What You Need to do Before Providing Network Access to a Third Party

By Michael E. Storck

July 11, 2016 | Corporate Blog

A word to the wise - if you allow third party access to your business network, whether vendors, service providers or contractors, you had better revisit the security protocols you employ in the network or you will likely end up like Wendy's, the latest major retailer to be hacked via malware introduced through such third party access and credentials. Here are several steps you should take immediately to reduce the risk and demonstrate diligence with others’ personal information:

1. If you must provide third parties access to your network, insist upon strong, unique, hard-to-crack passwords for each login and several levels of authentication to reduce the chances your network will be compromised.
2. Even if you trust a third-party, limit what they can do on your network – limit access to the absolute minimum they require to do their job.
3. Have software applications and human review systems in place to monitor network access, the data accessed, and a reporting escalation process for suspicious or unusual activity so it can be promptly investigated.
4. Require third-party vendors, service suppliers and contractors to meet minimum security procedures. If they do not meet your baseline standards, don’t give them access to your network.
5. In your terms of purchase or service with the third parties, require them to indemnify you from any loss or damage resulting from their access to your network.

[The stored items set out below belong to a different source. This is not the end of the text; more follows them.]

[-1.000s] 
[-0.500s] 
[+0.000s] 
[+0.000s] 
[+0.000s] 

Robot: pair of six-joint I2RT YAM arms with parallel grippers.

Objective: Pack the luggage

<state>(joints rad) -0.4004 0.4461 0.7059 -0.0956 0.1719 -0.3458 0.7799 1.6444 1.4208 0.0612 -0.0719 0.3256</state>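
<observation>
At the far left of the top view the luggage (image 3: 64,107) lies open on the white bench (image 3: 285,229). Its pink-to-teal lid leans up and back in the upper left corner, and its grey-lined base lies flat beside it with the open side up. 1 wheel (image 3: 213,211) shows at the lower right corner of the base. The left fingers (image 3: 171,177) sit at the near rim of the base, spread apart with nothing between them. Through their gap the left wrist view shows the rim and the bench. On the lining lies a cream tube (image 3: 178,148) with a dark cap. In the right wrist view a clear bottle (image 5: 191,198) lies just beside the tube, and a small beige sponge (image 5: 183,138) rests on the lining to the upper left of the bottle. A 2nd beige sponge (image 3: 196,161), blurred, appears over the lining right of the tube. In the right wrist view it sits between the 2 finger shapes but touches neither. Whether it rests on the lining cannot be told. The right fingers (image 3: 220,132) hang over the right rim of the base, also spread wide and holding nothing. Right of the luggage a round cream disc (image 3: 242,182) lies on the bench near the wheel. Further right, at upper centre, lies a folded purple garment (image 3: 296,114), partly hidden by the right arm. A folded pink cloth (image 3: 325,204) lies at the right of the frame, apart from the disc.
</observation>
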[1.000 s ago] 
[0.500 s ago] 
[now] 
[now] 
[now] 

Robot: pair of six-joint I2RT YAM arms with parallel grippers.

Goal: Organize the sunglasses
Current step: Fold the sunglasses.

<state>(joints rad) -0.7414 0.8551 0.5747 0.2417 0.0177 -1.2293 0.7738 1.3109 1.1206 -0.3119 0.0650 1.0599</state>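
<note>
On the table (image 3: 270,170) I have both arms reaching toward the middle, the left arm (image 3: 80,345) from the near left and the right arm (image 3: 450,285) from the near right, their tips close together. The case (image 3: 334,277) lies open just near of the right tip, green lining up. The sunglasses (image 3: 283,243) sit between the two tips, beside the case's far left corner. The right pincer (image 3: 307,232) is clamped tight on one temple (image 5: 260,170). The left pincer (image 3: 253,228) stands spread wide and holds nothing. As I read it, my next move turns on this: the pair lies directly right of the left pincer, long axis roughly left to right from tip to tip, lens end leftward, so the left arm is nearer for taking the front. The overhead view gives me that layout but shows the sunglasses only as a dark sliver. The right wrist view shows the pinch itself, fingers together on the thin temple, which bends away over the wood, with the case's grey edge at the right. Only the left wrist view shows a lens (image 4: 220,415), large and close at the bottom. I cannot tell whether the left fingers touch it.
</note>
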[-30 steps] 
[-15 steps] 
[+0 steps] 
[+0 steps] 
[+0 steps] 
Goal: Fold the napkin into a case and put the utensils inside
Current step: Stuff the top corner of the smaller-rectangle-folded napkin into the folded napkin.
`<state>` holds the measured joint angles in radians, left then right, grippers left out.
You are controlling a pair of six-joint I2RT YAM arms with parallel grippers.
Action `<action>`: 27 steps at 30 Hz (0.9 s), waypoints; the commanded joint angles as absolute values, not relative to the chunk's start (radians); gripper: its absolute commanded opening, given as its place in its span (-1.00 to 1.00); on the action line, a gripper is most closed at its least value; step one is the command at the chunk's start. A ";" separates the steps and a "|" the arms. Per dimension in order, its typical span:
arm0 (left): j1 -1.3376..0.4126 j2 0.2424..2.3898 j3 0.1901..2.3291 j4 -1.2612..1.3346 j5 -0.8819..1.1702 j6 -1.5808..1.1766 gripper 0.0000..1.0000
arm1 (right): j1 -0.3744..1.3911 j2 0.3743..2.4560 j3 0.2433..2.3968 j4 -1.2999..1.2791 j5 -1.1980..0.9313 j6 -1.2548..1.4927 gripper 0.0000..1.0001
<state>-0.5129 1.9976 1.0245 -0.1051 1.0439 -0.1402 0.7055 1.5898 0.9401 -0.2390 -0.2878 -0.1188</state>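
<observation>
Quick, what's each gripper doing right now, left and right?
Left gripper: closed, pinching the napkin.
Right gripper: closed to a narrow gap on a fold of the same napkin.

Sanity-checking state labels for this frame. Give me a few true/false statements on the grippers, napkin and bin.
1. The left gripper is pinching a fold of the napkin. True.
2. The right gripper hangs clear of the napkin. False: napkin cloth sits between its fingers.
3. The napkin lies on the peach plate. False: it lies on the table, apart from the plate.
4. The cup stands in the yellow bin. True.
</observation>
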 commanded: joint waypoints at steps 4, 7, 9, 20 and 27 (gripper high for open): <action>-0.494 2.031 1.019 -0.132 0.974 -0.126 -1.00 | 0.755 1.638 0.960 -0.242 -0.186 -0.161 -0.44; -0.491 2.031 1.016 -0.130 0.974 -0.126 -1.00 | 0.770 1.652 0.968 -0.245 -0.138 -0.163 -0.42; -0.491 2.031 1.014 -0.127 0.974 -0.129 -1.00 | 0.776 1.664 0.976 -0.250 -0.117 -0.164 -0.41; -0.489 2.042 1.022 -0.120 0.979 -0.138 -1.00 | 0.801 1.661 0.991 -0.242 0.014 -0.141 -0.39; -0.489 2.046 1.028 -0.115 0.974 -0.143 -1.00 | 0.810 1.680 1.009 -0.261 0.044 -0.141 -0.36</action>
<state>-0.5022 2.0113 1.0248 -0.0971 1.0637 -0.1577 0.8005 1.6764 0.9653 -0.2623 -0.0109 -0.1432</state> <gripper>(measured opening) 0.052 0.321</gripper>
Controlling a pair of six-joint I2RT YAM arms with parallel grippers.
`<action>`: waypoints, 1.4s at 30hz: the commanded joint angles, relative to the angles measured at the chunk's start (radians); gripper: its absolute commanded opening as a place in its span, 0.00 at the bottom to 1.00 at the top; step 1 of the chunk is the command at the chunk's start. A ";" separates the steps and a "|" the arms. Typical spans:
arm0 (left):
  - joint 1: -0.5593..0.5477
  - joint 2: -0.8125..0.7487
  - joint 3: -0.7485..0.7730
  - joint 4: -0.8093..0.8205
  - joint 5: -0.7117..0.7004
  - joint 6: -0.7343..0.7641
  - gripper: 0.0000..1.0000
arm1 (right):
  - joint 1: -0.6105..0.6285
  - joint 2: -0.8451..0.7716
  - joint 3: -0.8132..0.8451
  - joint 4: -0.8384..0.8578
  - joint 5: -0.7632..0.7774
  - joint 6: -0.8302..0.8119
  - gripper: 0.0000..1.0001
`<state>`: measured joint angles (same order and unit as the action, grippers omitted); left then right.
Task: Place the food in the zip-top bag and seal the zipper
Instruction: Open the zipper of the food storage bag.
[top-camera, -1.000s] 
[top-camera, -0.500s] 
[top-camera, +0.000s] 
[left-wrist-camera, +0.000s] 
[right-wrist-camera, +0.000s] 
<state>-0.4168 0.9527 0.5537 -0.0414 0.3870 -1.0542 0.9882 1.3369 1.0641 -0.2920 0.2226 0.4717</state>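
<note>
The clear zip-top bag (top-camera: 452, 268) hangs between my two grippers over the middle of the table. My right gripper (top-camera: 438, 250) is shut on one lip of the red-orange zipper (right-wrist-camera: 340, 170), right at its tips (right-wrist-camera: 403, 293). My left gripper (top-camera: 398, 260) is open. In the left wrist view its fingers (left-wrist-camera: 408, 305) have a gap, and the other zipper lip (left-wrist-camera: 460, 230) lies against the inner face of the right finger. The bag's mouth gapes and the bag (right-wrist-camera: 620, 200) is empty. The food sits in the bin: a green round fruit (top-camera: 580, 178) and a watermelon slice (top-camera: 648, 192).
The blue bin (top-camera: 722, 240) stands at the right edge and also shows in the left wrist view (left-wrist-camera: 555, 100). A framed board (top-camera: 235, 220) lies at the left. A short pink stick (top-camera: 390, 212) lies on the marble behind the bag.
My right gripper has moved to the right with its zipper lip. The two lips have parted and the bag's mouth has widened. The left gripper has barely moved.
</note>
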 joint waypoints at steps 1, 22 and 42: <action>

Disclaimer: The information in this post is provided for general informational purposes only, and may not reflect the current law in your jurisdiction. No information contained in this post should be construed as legal advice from our firm or the individual author, nor is it intended to be a substitute for legal counsel on any subject matter. No reader of this post should act or refrain from acting on the basis of any information included in, or accessible through, this post without seeking the appropriate legal or other professional advice on the particular facts and circumstances at issue from a lawyer licensed in the recipient’s state, country or other appropriate licensing jurisdiction.